╭──

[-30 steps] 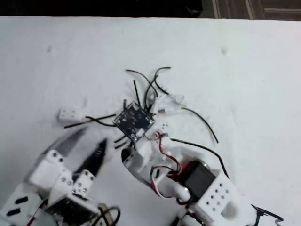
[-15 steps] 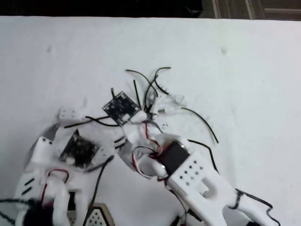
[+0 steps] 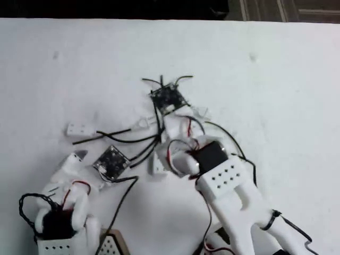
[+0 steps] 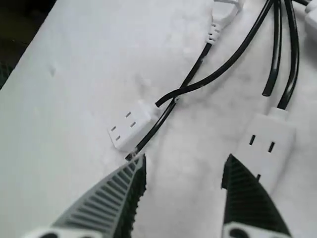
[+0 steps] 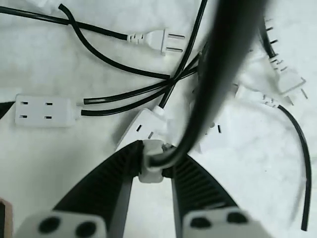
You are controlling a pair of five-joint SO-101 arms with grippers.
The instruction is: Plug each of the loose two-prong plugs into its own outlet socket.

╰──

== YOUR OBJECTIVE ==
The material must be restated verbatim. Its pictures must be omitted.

== EXERCISE RESULT ==
[-30 steps] 
[-15 steps] 
[+0 steps] 
[+0 steps] 
[+0 steps] 
You are controlling a pair of five-joint SO-101 arms with grippers.
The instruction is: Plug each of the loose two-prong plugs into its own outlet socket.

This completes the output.